:: MATERIAL PROVIDED ::
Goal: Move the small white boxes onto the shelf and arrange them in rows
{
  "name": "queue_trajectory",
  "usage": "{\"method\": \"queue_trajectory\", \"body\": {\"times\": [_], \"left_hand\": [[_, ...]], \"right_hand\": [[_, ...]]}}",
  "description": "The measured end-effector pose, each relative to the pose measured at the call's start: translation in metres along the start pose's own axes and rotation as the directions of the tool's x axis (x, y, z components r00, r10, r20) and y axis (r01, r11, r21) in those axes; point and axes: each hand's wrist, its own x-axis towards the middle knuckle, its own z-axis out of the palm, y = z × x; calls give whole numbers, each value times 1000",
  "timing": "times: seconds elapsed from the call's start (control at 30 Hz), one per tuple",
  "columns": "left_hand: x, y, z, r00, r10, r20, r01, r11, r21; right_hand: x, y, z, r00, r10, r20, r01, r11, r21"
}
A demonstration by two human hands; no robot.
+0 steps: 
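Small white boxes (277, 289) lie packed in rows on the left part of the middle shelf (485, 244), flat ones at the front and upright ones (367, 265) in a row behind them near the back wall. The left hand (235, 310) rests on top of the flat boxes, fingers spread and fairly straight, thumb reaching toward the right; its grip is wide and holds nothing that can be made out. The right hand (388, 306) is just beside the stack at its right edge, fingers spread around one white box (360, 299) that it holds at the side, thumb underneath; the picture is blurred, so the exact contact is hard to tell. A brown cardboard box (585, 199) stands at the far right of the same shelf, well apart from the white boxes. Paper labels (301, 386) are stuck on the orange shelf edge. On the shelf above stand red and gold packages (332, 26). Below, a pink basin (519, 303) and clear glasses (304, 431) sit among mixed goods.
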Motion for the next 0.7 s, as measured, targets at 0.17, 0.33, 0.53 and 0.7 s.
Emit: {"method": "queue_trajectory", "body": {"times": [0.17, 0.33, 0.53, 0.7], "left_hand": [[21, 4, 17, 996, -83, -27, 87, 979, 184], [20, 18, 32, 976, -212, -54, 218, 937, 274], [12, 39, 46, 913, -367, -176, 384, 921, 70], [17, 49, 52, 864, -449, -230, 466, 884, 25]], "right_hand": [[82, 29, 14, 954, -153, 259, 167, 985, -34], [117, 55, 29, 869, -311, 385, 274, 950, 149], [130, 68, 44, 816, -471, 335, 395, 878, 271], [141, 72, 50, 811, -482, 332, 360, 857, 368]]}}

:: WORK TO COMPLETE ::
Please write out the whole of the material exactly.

:: RESPONSE TO THIS EXERCISE ::
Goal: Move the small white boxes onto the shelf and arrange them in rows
{
  "name": "queue_trajectory",
  "usage": "{\"method\": \"queue_trajectory\", \"body\": {\"times\": [_], \"left_hand\": [[_, ...]], \"right_hand\": [[_, ...]]}}",
  "description": "The measured end-effector pose, each relative to the pose measured at the call's start: translation in metres along the start pose's own axes and rotation as the directions of the tool's x axis (x, y, z components r00, r10, r20) and y axis (r01, r11, r21) in those axes; point and axes: each hand's wrist, its own x-axis towards the middle knuckle, its own z-axis out of the palm, y = z × x; calls give whole numbers, each value times 1000",
  "timing": "times: seconds elapsed from the call's start (control at 30 Hz), one per tuple",
  "columns": "left_hand: x, y, z, r00, r10, r20, r01, r11, r21; right_hand: x, y, z, r00, r10, r20, r01, r11, r21"
}
A demonstration by two human hands; no robot.
+0 steps: 
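Small white boxes (277, 289) lie packed in rows on the left part of the middle shelf (485, 244), flat ones at the front and upright ones (367, 265) in a row behind them near the back wall. The left hand (235, 310) rests on top of the flat boxes, fingers spread and fairly straight, thumb reaching toward the right; its grip is wide and holds nothing that can be made out. The right hand (388, 306) is just beside the stack at its right edge, fingers spread around one white box (360, 299) that it holds at the side, thumb underneath; the picture is blurred, so the exact contact is hard to tell. A brown cardboard box (585, 199) stands at the far right of the same shelf, well apart from the white boxes. Paper labels (301, 386) are stuck on the orange shelf edge. On the shelf above stand red and gold packages (332, 26). Below, a pink basin (519, 303) and clear glasses (304, 431) sit among mixed goods.
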Motion for the next 0.7 s, as measured, targets at 0.17, 0.33, 0.53 and 0.7 s.
Emit: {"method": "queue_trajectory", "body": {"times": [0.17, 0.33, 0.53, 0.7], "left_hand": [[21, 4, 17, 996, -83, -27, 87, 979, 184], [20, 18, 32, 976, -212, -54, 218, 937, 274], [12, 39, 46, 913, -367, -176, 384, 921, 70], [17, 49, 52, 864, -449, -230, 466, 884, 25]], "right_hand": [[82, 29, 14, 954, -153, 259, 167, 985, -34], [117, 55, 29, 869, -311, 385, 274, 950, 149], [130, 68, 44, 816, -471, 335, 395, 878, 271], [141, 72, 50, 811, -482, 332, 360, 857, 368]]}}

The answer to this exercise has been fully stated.